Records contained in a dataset
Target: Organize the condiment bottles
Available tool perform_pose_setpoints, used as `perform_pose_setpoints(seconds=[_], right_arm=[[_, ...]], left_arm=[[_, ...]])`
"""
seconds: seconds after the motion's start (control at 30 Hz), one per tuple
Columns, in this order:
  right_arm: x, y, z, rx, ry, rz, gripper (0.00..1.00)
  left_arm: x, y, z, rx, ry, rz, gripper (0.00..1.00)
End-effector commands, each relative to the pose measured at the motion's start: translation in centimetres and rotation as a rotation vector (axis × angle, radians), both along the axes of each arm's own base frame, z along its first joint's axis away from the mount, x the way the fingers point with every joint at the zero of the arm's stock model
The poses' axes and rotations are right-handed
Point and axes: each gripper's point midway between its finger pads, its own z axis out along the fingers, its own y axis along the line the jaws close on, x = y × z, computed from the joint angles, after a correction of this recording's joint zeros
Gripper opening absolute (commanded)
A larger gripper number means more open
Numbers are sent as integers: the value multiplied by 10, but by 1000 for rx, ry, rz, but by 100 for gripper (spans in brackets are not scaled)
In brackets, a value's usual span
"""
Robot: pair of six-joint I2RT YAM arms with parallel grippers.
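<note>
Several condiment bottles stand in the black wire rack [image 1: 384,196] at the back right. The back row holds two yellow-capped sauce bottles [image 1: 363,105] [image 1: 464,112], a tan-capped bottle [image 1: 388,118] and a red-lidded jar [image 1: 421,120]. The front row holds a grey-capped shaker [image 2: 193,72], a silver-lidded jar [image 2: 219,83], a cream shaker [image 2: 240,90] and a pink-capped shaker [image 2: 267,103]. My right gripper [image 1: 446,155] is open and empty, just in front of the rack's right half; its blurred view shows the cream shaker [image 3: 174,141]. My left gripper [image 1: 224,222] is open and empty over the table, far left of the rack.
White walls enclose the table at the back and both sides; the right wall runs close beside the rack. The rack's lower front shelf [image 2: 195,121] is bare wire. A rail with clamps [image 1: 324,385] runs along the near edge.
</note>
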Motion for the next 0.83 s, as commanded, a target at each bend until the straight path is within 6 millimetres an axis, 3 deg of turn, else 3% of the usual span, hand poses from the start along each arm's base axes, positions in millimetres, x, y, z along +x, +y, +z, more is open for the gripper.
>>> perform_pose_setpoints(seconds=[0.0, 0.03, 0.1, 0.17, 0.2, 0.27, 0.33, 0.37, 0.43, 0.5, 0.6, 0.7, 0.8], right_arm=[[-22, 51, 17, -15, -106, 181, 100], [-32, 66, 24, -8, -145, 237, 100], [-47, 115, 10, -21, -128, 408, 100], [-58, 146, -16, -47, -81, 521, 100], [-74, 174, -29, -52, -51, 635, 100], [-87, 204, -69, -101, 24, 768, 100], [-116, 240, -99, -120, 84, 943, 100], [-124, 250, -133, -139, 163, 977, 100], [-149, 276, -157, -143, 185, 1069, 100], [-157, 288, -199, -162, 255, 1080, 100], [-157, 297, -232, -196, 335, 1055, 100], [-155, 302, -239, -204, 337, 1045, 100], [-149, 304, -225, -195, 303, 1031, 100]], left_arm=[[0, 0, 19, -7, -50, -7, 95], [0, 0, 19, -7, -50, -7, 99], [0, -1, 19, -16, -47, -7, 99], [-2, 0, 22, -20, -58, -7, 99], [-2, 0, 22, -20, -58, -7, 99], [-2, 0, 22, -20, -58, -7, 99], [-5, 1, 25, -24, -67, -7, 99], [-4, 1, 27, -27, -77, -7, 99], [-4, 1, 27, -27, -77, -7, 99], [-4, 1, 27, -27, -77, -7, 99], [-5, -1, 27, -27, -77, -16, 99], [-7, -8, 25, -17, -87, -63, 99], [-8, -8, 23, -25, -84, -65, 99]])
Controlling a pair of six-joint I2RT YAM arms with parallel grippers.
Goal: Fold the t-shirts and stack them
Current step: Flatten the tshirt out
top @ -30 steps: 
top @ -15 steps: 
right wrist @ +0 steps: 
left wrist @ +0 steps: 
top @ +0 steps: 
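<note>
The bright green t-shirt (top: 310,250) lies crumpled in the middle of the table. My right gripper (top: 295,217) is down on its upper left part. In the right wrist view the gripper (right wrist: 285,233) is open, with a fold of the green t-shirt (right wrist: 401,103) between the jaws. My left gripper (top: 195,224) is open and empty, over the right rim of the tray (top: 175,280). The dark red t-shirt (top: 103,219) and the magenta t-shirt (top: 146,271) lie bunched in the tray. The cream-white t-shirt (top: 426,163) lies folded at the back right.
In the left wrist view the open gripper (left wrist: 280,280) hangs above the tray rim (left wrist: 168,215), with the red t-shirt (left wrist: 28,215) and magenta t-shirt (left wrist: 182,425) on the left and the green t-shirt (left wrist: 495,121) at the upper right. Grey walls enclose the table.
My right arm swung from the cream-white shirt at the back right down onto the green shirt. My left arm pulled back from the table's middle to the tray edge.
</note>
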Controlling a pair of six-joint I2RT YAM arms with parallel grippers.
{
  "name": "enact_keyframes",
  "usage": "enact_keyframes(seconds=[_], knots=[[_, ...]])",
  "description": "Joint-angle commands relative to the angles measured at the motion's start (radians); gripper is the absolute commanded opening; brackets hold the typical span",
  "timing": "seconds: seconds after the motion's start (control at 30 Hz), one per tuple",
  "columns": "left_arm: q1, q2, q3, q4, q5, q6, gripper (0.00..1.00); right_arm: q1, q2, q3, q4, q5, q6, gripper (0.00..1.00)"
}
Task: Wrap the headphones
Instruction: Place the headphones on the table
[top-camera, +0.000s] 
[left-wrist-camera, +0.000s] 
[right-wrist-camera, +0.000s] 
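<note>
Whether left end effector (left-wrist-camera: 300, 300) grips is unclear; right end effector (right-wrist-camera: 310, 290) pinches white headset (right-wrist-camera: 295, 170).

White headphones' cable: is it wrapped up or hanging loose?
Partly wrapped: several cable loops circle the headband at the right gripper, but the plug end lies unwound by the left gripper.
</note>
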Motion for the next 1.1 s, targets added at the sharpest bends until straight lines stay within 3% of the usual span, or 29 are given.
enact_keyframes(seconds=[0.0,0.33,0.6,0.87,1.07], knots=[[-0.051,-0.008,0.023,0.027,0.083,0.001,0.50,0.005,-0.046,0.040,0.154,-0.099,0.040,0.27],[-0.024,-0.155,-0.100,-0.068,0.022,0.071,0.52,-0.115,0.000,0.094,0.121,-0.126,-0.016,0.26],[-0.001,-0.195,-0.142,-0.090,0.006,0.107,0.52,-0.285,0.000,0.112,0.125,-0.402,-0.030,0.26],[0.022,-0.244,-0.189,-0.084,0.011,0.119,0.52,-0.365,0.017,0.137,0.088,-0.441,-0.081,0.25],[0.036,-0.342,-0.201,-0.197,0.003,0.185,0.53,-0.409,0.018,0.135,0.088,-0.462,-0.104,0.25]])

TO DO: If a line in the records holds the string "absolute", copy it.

OUTPUT BELOW:
Gripper opening absolute (commanded)
  "description": "Joint-angle commands relative to the angles measured at the motion's start (radians); gripper is the absolute commanded opening; brackets hold the typical span",

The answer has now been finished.